Main axis a mesarch, three-ribbed actinostele composed of primary xylem with P-type and occasionally circular pitting
Protoxylem present at center and near the tips of each rib, sometimes represented by lacunae and evident as median bands or elongate regions in some ribs
Xylem parenchyma absent.
Trace formation via tangential elongation of rib tip, then separation of an oval trace with central elongate protoxylem.
Cortex two zoned, inner cortex not preserved, outer cortex with irregularly patterned, thin- to moderately thick-walled cells.
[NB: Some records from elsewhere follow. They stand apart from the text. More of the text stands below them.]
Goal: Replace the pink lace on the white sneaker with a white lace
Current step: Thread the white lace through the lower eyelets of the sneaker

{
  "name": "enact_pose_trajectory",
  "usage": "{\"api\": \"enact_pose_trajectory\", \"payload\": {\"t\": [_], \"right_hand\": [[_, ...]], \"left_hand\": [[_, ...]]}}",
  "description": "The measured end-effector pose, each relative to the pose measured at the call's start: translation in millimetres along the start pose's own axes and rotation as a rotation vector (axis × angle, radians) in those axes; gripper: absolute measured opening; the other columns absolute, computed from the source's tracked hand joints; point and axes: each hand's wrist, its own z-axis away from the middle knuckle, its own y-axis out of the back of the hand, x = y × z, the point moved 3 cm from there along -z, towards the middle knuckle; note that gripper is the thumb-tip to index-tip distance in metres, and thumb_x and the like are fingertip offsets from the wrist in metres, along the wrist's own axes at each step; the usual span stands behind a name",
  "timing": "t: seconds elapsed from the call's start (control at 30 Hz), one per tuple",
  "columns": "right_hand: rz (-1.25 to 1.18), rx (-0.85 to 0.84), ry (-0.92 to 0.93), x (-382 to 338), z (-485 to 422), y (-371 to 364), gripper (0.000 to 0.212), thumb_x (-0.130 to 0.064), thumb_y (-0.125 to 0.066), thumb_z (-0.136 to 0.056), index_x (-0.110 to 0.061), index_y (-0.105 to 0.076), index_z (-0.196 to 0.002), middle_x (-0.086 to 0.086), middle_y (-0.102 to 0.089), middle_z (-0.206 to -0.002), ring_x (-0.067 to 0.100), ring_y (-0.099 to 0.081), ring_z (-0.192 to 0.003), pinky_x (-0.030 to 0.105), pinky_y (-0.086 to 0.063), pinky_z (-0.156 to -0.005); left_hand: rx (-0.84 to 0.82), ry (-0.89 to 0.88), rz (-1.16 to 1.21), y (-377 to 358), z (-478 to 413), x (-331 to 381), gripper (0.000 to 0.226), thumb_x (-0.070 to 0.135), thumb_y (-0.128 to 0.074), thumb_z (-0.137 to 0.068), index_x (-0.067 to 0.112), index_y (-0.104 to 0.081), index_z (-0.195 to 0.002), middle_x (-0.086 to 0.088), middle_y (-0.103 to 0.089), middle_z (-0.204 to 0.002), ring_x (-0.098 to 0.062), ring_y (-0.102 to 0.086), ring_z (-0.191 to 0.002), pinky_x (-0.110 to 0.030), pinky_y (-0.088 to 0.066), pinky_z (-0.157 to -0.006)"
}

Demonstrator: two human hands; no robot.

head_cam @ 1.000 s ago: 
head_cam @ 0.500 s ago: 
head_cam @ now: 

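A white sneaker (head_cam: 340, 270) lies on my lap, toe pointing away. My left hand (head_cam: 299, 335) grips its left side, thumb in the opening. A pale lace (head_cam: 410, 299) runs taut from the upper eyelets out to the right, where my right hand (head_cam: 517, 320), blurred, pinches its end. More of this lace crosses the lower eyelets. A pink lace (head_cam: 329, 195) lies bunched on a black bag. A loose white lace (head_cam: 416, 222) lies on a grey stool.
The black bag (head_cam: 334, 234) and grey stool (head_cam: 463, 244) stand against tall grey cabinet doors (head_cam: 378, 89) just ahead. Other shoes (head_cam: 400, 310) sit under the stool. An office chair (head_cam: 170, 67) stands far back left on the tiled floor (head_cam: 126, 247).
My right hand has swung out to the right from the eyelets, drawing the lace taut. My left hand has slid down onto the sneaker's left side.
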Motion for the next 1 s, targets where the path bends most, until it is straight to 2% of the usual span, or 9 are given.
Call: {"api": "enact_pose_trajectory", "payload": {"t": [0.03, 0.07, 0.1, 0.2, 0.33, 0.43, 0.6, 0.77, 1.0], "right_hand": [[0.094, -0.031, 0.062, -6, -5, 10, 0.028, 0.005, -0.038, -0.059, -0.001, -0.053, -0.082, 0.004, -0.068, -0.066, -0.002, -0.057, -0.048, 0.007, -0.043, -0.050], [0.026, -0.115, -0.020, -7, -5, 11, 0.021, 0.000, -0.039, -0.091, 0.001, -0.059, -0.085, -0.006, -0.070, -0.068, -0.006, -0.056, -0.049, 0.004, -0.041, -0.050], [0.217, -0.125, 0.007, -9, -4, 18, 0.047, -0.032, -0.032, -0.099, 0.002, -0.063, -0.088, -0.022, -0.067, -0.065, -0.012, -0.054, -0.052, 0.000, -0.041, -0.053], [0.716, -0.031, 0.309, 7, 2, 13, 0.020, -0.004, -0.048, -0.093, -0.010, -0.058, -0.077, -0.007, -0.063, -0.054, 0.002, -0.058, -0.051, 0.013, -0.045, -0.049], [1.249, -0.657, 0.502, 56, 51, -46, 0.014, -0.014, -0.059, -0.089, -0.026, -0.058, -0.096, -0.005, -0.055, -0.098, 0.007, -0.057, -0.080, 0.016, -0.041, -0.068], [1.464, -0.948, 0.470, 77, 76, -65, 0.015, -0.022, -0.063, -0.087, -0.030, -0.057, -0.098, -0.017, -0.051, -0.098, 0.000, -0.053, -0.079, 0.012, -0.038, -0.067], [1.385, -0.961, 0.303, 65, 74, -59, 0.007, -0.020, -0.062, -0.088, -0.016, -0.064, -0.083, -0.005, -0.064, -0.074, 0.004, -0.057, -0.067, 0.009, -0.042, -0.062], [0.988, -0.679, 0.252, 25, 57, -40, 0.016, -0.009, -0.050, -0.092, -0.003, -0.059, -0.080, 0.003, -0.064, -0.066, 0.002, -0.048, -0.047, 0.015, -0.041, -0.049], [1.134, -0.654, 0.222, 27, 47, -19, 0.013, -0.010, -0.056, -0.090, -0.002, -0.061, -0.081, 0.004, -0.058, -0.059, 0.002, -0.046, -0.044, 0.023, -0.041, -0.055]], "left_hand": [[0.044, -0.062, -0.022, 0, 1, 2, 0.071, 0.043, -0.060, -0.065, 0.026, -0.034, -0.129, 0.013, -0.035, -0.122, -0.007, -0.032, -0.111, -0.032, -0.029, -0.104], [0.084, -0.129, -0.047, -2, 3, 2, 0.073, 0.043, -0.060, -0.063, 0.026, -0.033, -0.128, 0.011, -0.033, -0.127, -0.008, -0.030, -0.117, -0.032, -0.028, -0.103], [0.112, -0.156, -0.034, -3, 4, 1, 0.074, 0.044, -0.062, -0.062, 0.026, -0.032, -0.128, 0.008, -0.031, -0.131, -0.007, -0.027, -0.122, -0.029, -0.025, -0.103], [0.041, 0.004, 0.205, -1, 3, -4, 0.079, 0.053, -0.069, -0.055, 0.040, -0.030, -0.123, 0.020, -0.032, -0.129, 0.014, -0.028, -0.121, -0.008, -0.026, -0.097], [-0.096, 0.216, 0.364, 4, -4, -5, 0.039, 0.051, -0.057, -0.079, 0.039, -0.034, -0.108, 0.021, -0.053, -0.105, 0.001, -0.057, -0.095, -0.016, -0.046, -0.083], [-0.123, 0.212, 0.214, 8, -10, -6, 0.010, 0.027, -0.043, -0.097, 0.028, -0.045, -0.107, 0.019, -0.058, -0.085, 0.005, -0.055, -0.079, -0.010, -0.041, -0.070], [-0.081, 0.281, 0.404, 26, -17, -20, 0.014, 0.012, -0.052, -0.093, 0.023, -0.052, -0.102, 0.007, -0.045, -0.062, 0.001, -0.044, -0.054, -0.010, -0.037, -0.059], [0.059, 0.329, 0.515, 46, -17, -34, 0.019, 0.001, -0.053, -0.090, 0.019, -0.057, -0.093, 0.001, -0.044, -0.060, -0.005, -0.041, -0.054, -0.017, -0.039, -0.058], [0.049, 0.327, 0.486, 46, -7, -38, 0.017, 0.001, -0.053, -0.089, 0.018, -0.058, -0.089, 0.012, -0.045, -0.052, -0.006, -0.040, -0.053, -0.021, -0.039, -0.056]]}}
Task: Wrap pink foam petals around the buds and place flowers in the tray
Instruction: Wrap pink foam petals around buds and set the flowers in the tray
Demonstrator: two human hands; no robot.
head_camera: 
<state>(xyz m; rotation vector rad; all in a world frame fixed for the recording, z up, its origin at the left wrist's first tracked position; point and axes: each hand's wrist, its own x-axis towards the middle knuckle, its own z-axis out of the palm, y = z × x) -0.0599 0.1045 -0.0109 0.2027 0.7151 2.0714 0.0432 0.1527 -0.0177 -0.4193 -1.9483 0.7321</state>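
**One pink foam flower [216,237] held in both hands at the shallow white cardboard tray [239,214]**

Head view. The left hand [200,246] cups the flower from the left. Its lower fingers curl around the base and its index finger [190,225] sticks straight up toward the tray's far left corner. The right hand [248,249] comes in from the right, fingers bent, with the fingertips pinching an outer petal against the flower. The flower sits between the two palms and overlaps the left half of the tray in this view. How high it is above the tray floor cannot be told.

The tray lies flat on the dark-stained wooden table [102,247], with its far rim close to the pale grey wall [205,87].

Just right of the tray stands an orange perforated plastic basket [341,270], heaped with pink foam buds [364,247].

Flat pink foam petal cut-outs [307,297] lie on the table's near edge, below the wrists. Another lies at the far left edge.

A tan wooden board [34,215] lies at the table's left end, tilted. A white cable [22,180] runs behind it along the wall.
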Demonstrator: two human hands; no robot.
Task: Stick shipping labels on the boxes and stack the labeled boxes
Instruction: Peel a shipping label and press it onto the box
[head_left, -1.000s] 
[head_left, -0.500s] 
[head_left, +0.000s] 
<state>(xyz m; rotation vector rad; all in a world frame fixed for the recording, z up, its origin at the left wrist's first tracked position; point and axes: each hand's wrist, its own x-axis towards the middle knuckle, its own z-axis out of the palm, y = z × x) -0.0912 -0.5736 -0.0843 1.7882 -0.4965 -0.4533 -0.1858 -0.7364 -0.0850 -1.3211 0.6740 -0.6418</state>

Paired first-order branches with cortex of thinner-walled parenchyma cells produce a vascular trace with central protoxylem dividing either before or after its separation from ribs, resulting in two and sometimes three (perhaps four?) oval traces
First-order traces elongate at one end to produce a smaller round-oval second order trace
Epidermis consisting of small, tightly packed, square to rectangular cells
Undoubted stomata not present, but gaps in epidermis/ outer cortex present.
Emergences multicellular, broader at base, and sharply tapered. Cortex composed of parenchyma cells of varying thickness, possible remnants of phloem present.